What Is Gel Foam and How Does It Stop Bleeding?

Gel foam is a medical-grade sponge made from purified pork skin gelatin, used during surgery and dental procedures to stop bleeding. It works by providing a physical scaffold where blood clots can form, and the body fully absorbs it within four to six weeks, leaving nothing behind. You may encounter it after a tooth extraction, during a surgical procedure, or see it mentioned in a medical report.

What Gel Foam Is Made Of

The most widely known brand is Gelfoam, manufactured by Pfizer. It’s an off-white, porous, pliable sponge prepared from purified pork skin gelatin and sterile water. The material is water-insoluble, meaning it won’t dissolve on contact with blood or other body fluids. Instead, it can absorb and hold many times its own weight in liquid within its tiny internal pores.

Surgeons can cut it with scissors without it fraying or falling apart, which makes it easy to trim to the exact size needed for a wound or extraction site. It comes in sterile packaging and can be used dry or soaked in sterile saline solution before placement.

How It Stops Bleeding

Gel foam’s clotting effect is primarily physical rather than chemical. It doesn’t alter your blood’s clotting chemistry directly. Instead, the sponge acts as a mechanical matrix: when blood flows into its thousands of tiny pores, platelets make contact with the walls of those spaces and become activated. That contact triggers the release of a clotting signal called thromboplastin, which kicks off a chain reaction. Thromboplastin combines with calcium and a protein already in your blood to produce thrombin, which then converts another blood protein into the fibrous strands that form a stable clot.

In simpler terms, the sponge gives your blood a surface to grab onto and a structure to build a clot around. The porous texture speeds up what your body would do naturally, while also physically holding the clot in place so it doesn’t get dislodged.

How the Body Absorbs It

One of gel foam’s key advantages is that it doesn’t need to be removed. Once placed, it begins to liquefy within about seven days. The body completely resorbs the material within four to six weeks, with little tissue reaction in most cases. This makes it especially useful in areas where going back in to retrieve a foreign material would be difficult or risky.

When gel foam is used to temporarily block blood vessels (a technique called embolization), it dissolves somewhat faster, typically within a few days to two weeks.

Common Uses in Surgery and Dentistry

Gel foam appears across a wide range of surgical specialties. Any procedure where a surgeon needs to control bleeding from a raw tissue surface is a potential use case. It’s placed directly against the bleeding area, where it absorbs blood and supports clot formation almost immediately.

In dentistry, gel foam is particularly common after tooth extractions. A small piece is placed into the empty socket, where it serves two purposes: it acts as a hemostatic agent to control bleeding, and it fills the “dead space” in the socket to protect the forming clot. That second function matters because a lost or dissolved clot is what causes dry socket, a painful complication where the underlying bone and nerves become exposed to air, food, and bacteria.

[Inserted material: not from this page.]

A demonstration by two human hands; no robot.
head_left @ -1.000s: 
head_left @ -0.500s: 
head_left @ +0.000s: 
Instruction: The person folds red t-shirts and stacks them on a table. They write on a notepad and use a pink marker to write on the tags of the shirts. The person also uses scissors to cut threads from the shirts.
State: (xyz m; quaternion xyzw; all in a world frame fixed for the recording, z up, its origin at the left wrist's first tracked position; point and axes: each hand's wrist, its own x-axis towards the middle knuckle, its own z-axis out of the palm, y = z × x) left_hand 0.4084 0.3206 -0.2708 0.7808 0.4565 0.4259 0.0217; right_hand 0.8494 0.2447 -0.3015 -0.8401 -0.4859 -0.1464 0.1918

Research on 250 extraction cases found absorbable gelatin sponges effective both for controlling post-extraction bleeding and for eliminating dead space. Additional studies have shown that placing gel foam in the socket can reduce the likelihood of dry socket by helping retain the clot inside the cavity during healing.

In neurosurgery, gel foam is used to control bleeding on or near the brain and spinal cord. In orthopedic surgery, it helps manage bleeding from bone surfaces. It also plays a role in interventional radiology, where small pieces are injected into blood vessels to temporarily block blood flow to a specific area, such as a tumor or a site of abnormal bleeding.

How Surgeons Prepare It

Preparation depends on the procedure. In many cases, the sponge is used dry, placed directly onto the bleeding surface. For other applications, it’s soaked in sterile saline first. Surgeons often trim it with scissors to reduce its thickness or shape it to fit a specific wound. In some procedures, the saline is supplemented with antibiotics before the sponge is soaked, adding a layer of infection prevention at the surgical site.

Potential Complications

Gel foam is generally well tolerated, and when used in appropriate amounts it produces little tissue reaction. However, complications can occur, particularly when too much material is used or when it’s placed in sensitive locations.

The most notable risk is a granuloma, a type of inflammatory reaction where the body mounts an aggressive immune response to the foreign material. In one documented neurosurgery case, gel foam placed near viable brain tissue triggered a large giant cell granuloma. The mass was significant enough to block the flow of cerebrospinal fluid and caused clotting in nearby brain surface vessels, leading to tissue damage. Cases like this have led to cautions against placing gel foam too close to functioning brain tissue, where even a mild inflammatory reaction can have serious consequences.

In less critical areas of the body, granuloma formation is rare and typically less consequential. The risk increases when excess material is left in place or when the sponge is packed tightly into a confined space where swelling could compress nearby structures.